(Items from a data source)
***
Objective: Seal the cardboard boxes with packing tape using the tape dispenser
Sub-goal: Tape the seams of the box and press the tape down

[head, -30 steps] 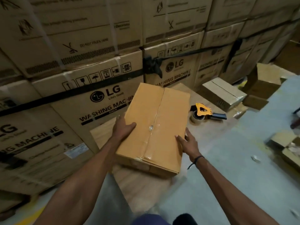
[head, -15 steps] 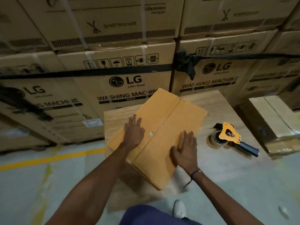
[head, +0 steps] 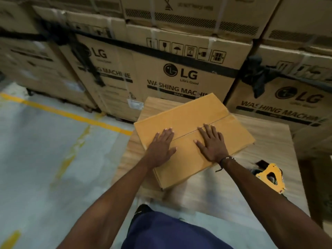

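A flat tan cardboard box (head: 194,115) lies on a low wooden board (head: 269,141), its centre flap seam running left to right. My left hand (head: 161,146) presses flat on the box's near left part, fingers straight. My right hand (head: 212,142) lies flat across the seam, fingers spread, a dark cord at the wrist. The yellow tape dispenser (head: 269,175) sits on the board to the right of my right forearm, partly hidden by it. Neither hand touches it.
Stacked large washing-machine cartons (head: 179,74) strapped with black bands form a wall right behind the board. Grey concrete floor (head: 45,150) with a yellow line (head: 71,115) spreads to the left. My blue-clad leg and a shoe show at the bottom.
The box has turned counter-clockwise so its seam now runs sideways. Both hands moved from its sides onto its top and lie flat. The view swung left, bringing the dispenser near my right forearm.
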`<move>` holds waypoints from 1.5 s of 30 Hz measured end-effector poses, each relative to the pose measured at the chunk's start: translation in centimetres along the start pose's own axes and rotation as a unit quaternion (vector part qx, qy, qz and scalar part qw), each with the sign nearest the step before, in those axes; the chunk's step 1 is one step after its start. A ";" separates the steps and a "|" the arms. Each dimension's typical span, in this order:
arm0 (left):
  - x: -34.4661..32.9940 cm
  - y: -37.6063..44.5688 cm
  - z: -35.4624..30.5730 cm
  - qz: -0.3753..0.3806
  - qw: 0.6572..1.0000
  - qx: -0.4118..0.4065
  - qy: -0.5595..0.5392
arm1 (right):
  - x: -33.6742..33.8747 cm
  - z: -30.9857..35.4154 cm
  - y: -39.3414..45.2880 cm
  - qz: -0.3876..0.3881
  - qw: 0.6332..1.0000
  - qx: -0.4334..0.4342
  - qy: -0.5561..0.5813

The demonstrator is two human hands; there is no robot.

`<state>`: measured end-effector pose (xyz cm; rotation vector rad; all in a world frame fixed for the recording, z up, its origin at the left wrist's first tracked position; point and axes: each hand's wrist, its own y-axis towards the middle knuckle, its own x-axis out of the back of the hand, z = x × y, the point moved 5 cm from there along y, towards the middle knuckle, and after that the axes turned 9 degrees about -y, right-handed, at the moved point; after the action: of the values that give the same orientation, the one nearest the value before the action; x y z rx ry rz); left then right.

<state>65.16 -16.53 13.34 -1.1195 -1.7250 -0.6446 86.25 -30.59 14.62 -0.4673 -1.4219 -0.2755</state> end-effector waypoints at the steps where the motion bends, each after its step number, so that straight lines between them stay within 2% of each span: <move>1: 0.2 -0.6 0.9 -0.012 0.999 0.035 -0.001 | -0.2 0.0 -0.1 -0.005 1.000 0.001 -0.001; 6: 0.5 -3.4 2.8 -0.090 0.973 0.211 -0.033 | 0.0 0.0 -0.1 -0.026 1.000 0.002 0.000; 10: 0.4 -3.7 1.5 -0.122 0.958 0.234 -0.113 | 0.4 -0.7 0.3 -0.017 1.000 -0.010 0.006; 13: 0.4 -3.4 1.8 -0.124 0.960 0.221 -0.123 | 0.1 -0.7 0.4 -0.015 1.000 -0.023 0.007; 17: 1.1 -1.7 3.9 -0.088 0.974 0.180 -0.101 | -0.5 0.1 -0.3 -0.022 0.997 -0.070 0.016; 22: 2.5 1.7 6.6 -0.047 0.994 0.078 -0.058 | -1.2 2.6 -2.5 -0.012 0.983 -0.179 0.027; 27: 3.5 6.0 8.1 -0.001 0.999 -0.015 -0.032 | -1.8 4.4 -4.1 -0.023 0.964 -0.262 0.039; 33: 3.7 10.5 7.5 0.052 0.996 -0.066 -0.011 | -1.8 4.4 -4.5 -0.015 0.945 -0.323 0.044; 36: 4.0 11.9 7.0 0.055 0.996 -0.071 -0.006 | -1.3 3.7 -3.9 -0.022 0.944 -0.326 0.042; 39: 4.2 11.3 7.3 0.018 0.998 -0.025 -0.048 | -1.2 3.1 -4.0 -0.032 0.948 -0.313 0.044; 41: 3.9 10.3 8.3 -0.035 0.992 0.078 -0.097 | -1.3 2.7 -4.2 -0.045 0.951 -0.303 0.045; 43: 3.6 9.3 9.1 -0.052 0.969 0.195 -0.142 | -1.3 2.3 -4.3 -0.053 0.953 -0.294 0.046; 45: 3.1 8.3 8.9 -0.047 0.953 0.241 -0.175 | -1.3 2.0 -4.4 -0.062 0.957 -0.280 0.045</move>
<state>68.36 -4.46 11.97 -0.8373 -2.1010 -0.0581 82.29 -33.68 14.10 -0.8161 -1.2752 -0.8037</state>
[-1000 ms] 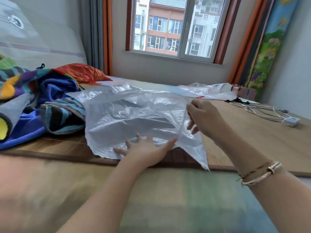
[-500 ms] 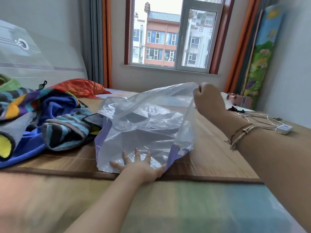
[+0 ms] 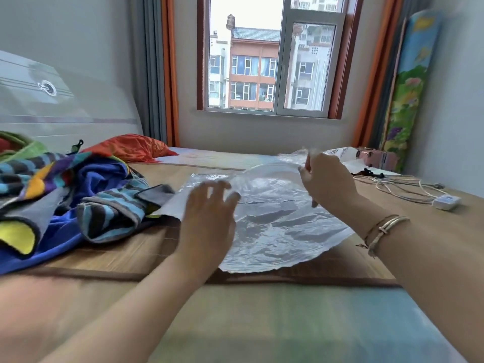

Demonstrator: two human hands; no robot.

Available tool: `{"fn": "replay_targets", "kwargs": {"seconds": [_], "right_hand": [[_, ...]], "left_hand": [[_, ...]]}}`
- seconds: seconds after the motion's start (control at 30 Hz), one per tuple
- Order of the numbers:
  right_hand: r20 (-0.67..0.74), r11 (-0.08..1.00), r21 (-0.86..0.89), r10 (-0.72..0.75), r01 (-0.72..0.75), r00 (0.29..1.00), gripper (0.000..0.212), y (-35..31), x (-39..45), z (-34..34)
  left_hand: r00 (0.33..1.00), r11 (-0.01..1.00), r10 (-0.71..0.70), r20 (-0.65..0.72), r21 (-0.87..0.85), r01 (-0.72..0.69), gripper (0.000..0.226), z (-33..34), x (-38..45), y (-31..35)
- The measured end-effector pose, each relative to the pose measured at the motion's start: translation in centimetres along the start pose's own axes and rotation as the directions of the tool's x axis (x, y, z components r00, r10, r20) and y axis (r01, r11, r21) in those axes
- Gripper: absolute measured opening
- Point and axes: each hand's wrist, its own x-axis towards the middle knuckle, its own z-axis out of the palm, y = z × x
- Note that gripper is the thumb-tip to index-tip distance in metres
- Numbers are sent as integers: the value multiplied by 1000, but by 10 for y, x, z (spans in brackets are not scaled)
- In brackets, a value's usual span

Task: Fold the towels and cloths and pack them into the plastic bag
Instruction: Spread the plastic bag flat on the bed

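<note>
Right hand [image 3: 327,179] pinched plastic bag [image 3: 282,226] rim at its 1 o'clock edge; left hand [image 3: 209,213], fingers spread wide, hovered at 9 o'clock, towels [image 3: 78,200] beyond.

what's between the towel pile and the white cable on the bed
In the head view, the clear plastic bag lies between the towel pile and the white cable, with both hands over it: left hand, right hand.

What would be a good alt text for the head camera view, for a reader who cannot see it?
Two bare hands work a clear plastic bag lying on a bed mat: the right hand pinches its far edge, and the left hand is spread open over its left side. A heap of colourful towels lies to the left, unfolded.
</note>
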Motion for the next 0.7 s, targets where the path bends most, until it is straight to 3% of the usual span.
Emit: {"fn": "replay_targets", "kwargs": {"seconds": [0.03,0.07,0.13,0.23,0.37,0.47,0.5,0.57,0.63,0.7], "right_hand": [[-3,1000,24,2,-2,1000,17,1,-6,2],[-6,998,57,1,-1,1000,17,2,-13,4],[-32,995,99,-14,17,999,15,0,-27,9],[-77,989,134,-56,66,995,16,-6,-46,19],[29,944,259,-218,204,975,34,-29,-78,39],[76,882,306,-398,358,914,43,-56,-98,61],[147,885,283,-421,369,895,45,-64,-101,70],[433,944,218,-321,247,842,52,-75,-103,87],[671,979,177,-192,97,716,58,-78,-106,100],[777,987,154,-146,41,613,61,-75,-113,109]], "left_hand": [[998,995,-1,-59,98,7,33,-6,0,-13],[999,990,-29,-33,137,34,33,-13,1,-26],[977,989,-124,176,103,107,29,-23,1,-45],[868,975,-218,447,51,218,46,-21,-6,-65],[937,969,-227,264,-39,245,62,-15,-16,-64],[967,964,-178,183,-167,209,68,-13,-15,-52],[969,956,-155,190,-217,195,70,-13,-13,-47],[970,940,-102,219,-299,166,75,-13,-9,-39],[973,926,-65,222,-349,141,79,-13,-6,-34],[975,919,-72,209,-366,146,81,-14,-4,-34]]}}
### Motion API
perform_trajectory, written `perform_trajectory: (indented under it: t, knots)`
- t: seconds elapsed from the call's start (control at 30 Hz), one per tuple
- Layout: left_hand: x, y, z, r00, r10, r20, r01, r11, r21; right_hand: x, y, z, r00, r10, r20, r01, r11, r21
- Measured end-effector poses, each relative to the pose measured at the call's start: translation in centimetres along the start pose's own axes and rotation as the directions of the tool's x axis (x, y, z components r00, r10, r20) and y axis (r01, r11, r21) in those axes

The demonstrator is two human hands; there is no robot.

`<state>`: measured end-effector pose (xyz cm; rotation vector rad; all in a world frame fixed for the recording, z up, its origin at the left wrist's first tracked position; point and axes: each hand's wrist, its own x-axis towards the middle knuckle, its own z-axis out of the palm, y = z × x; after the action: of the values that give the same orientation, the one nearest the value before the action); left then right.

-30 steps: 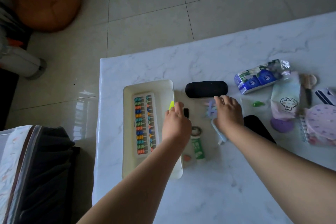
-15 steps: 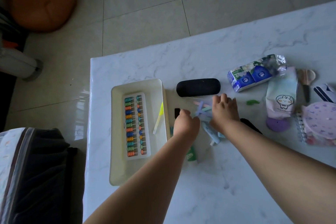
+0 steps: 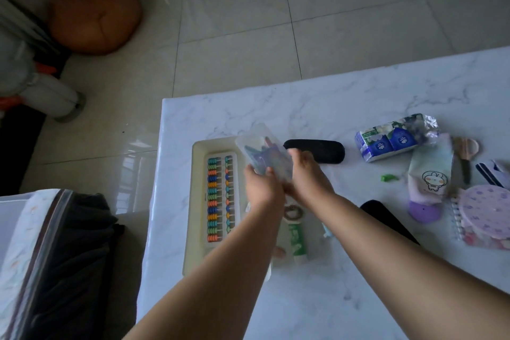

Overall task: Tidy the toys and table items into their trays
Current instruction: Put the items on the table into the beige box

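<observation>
A cream tray (image 3: 197, 201) lies at the left end of the marble table and holds a bead abacus (image 3: 220, 199). Above the tray's right rim, my left hand (image 3: 262, 188) and my right hand (image 3: 306, 176) together grip a clear plastic box (image 3: 262, 154) with several coloured sticks inside; the box is tilted and blurred. Below my hands on the table lie a ring-shaped item (image 3: 294, 212) and a green tube (image 3: 298, 240). Part of a pale blue piece (image 3: 327, 230) shows beside my right forearm.
A black case (image 3: 320, 150) lies just behind my hands. To the right are a tissue pack (image 3: 392, 138), a small green piece (image 3: 389, 177), a bunny sock (image 3: 429, 176), scissors (image 3: 465, 154), a purple notebook (image 3: 485, 215) and a black object (image 3: 386, 218). A bag (image 3: 49, 257) sits left.
Both hands have gathered the coloured sticks' clear box off the table and lifted it up over the tray's right edge. The yellow stick seen in the tray earlier is hidden now.
</observation>
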<state>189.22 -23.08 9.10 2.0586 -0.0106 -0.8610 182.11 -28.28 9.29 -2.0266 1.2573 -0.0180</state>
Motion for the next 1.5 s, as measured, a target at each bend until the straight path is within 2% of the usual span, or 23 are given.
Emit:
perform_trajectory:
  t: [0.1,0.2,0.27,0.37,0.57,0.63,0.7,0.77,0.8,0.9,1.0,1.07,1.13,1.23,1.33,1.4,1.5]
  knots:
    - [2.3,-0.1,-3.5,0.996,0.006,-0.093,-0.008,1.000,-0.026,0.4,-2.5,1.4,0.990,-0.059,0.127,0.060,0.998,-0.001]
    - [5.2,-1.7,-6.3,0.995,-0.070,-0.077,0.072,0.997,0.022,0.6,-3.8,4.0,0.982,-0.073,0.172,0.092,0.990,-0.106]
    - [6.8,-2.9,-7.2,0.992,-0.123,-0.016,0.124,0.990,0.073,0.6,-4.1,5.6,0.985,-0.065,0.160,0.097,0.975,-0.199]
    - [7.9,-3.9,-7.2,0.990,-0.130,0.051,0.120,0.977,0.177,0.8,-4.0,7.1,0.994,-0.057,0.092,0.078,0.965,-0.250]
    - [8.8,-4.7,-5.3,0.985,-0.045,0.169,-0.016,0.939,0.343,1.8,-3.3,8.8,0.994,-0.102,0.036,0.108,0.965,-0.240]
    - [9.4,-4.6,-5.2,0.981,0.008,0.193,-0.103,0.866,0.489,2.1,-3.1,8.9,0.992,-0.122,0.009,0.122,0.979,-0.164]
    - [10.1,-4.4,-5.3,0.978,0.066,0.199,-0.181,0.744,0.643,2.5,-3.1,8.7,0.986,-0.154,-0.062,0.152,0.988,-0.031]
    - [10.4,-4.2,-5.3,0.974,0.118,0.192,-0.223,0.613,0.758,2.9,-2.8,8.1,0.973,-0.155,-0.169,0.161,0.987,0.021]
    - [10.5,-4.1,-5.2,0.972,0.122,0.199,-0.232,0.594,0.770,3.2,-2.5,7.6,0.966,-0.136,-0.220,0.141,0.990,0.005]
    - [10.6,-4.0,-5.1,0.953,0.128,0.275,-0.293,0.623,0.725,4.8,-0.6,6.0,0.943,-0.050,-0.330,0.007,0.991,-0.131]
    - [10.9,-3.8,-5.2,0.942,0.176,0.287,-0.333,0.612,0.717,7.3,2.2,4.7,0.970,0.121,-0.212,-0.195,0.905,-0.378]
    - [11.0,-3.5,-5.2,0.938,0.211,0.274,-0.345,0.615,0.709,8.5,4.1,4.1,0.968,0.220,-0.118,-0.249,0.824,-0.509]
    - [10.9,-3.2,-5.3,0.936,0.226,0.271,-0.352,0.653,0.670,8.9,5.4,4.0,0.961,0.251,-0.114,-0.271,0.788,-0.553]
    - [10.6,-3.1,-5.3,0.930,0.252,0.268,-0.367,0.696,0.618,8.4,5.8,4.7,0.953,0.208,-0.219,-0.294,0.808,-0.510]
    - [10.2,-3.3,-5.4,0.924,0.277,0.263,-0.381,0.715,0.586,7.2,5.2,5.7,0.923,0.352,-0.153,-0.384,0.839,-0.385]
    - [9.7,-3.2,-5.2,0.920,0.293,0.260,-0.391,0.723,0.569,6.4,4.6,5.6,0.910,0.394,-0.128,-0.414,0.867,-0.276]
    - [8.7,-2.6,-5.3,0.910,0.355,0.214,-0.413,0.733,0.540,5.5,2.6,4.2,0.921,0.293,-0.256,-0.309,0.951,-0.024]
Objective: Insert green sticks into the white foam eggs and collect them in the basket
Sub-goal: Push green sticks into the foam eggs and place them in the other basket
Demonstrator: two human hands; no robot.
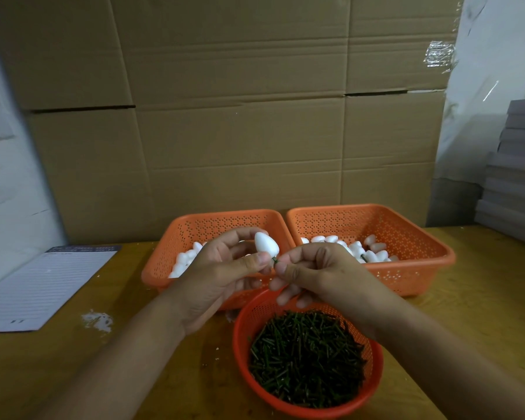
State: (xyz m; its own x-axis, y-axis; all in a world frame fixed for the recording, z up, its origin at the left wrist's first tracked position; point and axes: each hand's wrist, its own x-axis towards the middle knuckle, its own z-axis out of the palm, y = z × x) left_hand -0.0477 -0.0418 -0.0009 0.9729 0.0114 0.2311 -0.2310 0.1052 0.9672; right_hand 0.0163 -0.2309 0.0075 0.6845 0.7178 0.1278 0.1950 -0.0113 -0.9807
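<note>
Left hand (pixel 222 268) has its fingers curled round one white foam egg (pixel 265 244), held up over the desk (pixel 467 313). Right hand (pixel 312 268) pinches a green stick (pixel 275 261) right at the egg's narrow tip; most of the stick is hidden. Two square orange baskets (pixel 406 237) behind hold eggs, too piled up to count. One round basket (pixel 240 344) has loose sticks.

Two bare forearms reach into view from the bottom edge, each ending in a bare hand: the left hand (pixel 215 268) and the right hand (pixel 322 268). No sleeve, cuff or glove covers either arm as far as the picture shows them. The wrists carry no watch or band, and the fingers (pixel 252 259) show no rings. The fingernails are short and unpainted.
</note>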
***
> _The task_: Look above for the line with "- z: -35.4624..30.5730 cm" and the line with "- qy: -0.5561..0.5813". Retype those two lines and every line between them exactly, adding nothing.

> _Result of the task_:
  - z: -35.4624..30.5730 cm
  - qz: -0.3753..0.3806
  - qw: 0.6572..1.0000
  - qx: -0.4118..0.4065
  - qy: -0.5595..0.5392
arm1 (right):
  - x: -33.6742..33.8747 cm
  - z: -30.9857..35.4154 cm
  - y: -39.3414..45.2880 cm
  - qz: -0.3876..0.3881
  - qw: 0.6332..1.0000
  - qx: -0.4334..0.4342
  - qy: -0.5561..0.5813

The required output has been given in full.